* _Instructions to follow_
Write out the whole listing. Leave out nothing.

* _Information provided_
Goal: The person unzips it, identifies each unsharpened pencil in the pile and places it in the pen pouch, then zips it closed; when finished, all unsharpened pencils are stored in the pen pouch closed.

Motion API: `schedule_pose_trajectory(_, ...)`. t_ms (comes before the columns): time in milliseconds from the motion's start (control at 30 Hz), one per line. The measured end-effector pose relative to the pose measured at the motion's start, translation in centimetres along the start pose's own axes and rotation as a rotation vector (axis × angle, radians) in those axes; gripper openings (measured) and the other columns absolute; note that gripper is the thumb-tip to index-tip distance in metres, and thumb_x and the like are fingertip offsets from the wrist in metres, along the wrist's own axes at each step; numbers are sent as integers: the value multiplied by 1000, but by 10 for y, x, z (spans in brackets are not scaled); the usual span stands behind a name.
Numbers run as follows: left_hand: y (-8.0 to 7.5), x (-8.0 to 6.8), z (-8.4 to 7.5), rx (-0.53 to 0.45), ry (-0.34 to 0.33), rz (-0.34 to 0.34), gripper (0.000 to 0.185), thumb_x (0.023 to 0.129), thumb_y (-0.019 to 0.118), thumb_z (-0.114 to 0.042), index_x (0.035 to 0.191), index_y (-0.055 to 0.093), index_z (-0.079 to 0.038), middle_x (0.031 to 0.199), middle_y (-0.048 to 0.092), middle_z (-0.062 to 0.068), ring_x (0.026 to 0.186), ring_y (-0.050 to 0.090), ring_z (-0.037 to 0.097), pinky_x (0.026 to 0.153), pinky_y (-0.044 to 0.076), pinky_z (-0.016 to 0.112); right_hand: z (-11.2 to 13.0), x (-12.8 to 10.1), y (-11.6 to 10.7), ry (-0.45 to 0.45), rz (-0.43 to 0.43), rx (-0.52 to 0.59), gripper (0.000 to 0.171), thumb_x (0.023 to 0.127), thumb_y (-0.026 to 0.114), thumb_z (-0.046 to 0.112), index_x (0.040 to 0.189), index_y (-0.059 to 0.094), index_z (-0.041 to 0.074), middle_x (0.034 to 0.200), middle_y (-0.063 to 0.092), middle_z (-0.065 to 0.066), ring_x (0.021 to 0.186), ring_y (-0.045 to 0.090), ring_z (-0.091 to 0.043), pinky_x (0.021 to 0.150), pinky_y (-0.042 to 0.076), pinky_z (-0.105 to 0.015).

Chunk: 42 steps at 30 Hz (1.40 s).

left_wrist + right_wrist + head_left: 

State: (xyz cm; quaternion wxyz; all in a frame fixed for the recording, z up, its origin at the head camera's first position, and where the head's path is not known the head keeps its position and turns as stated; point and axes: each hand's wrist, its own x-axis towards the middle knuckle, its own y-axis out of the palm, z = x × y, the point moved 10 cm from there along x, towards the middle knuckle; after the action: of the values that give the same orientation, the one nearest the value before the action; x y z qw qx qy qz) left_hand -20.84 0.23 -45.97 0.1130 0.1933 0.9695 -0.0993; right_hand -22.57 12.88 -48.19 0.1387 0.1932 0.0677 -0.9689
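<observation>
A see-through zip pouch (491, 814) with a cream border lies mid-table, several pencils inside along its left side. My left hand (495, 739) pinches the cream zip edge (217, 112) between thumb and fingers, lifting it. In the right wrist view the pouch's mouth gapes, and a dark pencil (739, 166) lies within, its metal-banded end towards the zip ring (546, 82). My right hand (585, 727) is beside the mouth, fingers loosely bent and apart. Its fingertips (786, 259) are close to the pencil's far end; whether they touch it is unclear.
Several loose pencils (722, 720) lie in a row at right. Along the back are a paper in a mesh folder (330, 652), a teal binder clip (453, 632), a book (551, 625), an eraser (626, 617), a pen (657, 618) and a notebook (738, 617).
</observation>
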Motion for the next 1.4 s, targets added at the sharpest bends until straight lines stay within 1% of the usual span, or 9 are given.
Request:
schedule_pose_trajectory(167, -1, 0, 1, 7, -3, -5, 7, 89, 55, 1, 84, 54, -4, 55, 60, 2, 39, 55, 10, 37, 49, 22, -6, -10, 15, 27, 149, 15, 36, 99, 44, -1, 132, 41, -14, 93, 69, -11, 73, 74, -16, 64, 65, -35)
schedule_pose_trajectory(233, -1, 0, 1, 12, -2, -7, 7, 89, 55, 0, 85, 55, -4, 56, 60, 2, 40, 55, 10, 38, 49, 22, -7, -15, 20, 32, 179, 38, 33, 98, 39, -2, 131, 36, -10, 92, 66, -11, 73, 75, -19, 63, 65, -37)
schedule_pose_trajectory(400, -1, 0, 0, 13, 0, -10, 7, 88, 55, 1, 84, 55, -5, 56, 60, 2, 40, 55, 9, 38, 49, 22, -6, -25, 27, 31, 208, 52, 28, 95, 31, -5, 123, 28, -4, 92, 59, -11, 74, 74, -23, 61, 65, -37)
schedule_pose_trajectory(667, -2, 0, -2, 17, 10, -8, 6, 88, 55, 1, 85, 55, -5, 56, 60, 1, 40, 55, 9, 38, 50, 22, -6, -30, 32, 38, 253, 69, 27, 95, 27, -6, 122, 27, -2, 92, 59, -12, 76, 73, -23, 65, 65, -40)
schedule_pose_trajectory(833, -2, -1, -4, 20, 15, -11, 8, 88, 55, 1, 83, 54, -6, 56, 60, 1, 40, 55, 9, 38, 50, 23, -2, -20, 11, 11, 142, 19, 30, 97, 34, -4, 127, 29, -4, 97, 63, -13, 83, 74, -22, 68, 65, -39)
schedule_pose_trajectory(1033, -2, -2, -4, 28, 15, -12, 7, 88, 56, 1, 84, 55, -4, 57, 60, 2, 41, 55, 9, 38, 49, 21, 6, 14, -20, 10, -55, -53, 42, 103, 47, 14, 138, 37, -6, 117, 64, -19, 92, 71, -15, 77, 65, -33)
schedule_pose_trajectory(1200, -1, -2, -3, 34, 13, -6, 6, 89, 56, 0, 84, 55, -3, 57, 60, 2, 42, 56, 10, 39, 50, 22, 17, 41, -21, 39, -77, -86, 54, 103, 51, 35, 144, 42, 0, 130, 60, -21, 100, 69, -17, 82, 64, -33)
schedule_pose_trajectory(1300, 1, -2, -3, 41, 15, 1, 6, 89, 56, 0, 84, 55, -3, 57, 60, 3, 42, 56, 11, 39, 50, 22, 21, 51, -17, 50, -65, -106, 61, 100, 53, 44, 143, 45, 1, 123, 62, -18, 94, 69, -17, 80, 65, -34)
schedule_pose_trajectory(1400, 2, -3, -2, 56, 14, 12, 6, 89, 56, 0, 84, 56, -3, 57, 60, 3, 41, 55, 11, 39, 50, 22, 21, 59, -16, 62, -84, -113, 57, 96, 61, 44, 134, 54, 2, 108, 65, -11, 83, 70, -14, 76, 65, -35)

* _Your solution_
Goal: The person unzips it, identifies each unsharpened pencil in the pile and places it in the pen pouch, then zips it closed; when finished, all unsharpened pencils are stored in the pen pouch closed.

Motion API: `schedule_pose_trajectory(_, ...)`. t_ms (comes before the columns): time in milliseconds from the motion's start (control at 30 Hz), one per line. The measured end-effector pose relative to the pose measured at the motion's start, translation in centimetres along the start pose's own axes and rotation as a rotation vector (axis × angle, radians) in those axes; gripper openings (measured) and the other columns absolute; note that gripper is the thumb-tip to index-tip distance in metres, and thumb_x and the like are fingertip offsets from the wrist in metres, along the wrist's own axes at each step; numbers are sent as integers: the value multiplied by 1000, but by 10 for y, x, z (spans in brackets are not scaled); the usual span stands behind a name.
Numbers run as follows: left_hand: y (-8.0 to 7.5), x (-8.0 to 6.8), z (-8.4 to 7.5), rx (-0.53 to 0.45), ry (-0.34 to 0.33), rz (-0.34 to 0.34), gripper (0.000 to 0.185), thumb_x (0.023 to 0.129), thumb_y (-0.019 to 0.118), thumb_z (-0.114 to 0.042), index_x (0.035 to 0.191), index_y (-0.055 to 0.093), index_z (-0.079 to 0.038), middle_x (0.031 to 0.199), middle_y (-0.048 to 0.092), middle_z (-0.062 to 0.068), ring_x (0.026 to 0.186), ring_y (-0.050 to 0.090), ring_z (-0.037 to 0.097), pinky_x (0.026 to 0.153), pinky_y (-0.044 to 0.076), pinky_z (-0.016 to 0.112); right_hand: z (-11.2 to 13.0), x (-12.8 to 10.1), y (-11.6 to 10.7), ry (-0.45 to 0.45), rz (-0.43 to 0.43), rx (-0.52 to 0.59), gripper (0.000 to 0.171), thumb_x (0.023 to 0.127), thumb_y (-0.026 to 0.114), thumb_z (-0.046 to 0.112), index_x (0.040 to 0.189), index_y (-0.059 to 0.094), index_z (-0.041 to 0.074), middle_x (0.034 to 0.200), middle_y (-0.063 to 0.092), middle_z (-0.065 to 0.066), ring_x (0.021 to 0.186), ring_y (-0.045 to 0.090), ring_z (-0.091 to 0.043), pinky_x (0.021 to 0.150), pinky_y (-0.042 to 0.076), pinky_z (-0.105 to 0.015).

Chunk: 42 steps at 30 Hz (1.40 s).

left_wrist + right_wrist + head_left: 

State: (xyz cm; quaternion wxyz; all in a frame fixed for the recording, z up, its origin at the head camera's first position, and where the head's path is not known the head keeps its position and turns as stated; point and axes: each hand's wrist, its own x-axis towards the middle knuckle, its own y-axis out of the palm, z = x × y, the point moved 10 cm from there along x, towards the middle knuckle; after the action: of the values that give the same orientation, the one nearest the value before the action; x y z qw qx qy qz) left_hand -20.84 0.23 -45.97 0.1130 0.1933 0.9695 -0.0993; right_hand -22.57 12.88 -48.19 0.1387 0.1932 0.0677 -0.9689
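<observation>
A see-through zip pouch (491, 814) with a cream border lies mid-table, several pencils inside along its left side. My left hand (495, 739) pinches the cream zip edge (217, 112) between thumb and fingers, lifting it. In the right wrist view the pouch's mouth gapes, and a dark pencil (739, 166) lies within, its metal-banded end towards the zip ring (546, 82). My right hand (585, 727) is beside the mouth, fingers loosely bent and apart. Its fingertips (786, 259) are close to the pencil's far end; whether they touch it is unclear.
Several loose pencils (722, 720) lie in a row at right. Along the back are a paper in a mesh folder (330, 652), a teal binder clip (453, 632), a book (551, 625), an eraser (626, 617), a pen (657, 618) and a notebook (738, 617).
</observation>
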Motion for the next 1.4 s, targets added at the sharpest bends until straight lines stay within 1% of the usual span, or 9 are given.
Request:
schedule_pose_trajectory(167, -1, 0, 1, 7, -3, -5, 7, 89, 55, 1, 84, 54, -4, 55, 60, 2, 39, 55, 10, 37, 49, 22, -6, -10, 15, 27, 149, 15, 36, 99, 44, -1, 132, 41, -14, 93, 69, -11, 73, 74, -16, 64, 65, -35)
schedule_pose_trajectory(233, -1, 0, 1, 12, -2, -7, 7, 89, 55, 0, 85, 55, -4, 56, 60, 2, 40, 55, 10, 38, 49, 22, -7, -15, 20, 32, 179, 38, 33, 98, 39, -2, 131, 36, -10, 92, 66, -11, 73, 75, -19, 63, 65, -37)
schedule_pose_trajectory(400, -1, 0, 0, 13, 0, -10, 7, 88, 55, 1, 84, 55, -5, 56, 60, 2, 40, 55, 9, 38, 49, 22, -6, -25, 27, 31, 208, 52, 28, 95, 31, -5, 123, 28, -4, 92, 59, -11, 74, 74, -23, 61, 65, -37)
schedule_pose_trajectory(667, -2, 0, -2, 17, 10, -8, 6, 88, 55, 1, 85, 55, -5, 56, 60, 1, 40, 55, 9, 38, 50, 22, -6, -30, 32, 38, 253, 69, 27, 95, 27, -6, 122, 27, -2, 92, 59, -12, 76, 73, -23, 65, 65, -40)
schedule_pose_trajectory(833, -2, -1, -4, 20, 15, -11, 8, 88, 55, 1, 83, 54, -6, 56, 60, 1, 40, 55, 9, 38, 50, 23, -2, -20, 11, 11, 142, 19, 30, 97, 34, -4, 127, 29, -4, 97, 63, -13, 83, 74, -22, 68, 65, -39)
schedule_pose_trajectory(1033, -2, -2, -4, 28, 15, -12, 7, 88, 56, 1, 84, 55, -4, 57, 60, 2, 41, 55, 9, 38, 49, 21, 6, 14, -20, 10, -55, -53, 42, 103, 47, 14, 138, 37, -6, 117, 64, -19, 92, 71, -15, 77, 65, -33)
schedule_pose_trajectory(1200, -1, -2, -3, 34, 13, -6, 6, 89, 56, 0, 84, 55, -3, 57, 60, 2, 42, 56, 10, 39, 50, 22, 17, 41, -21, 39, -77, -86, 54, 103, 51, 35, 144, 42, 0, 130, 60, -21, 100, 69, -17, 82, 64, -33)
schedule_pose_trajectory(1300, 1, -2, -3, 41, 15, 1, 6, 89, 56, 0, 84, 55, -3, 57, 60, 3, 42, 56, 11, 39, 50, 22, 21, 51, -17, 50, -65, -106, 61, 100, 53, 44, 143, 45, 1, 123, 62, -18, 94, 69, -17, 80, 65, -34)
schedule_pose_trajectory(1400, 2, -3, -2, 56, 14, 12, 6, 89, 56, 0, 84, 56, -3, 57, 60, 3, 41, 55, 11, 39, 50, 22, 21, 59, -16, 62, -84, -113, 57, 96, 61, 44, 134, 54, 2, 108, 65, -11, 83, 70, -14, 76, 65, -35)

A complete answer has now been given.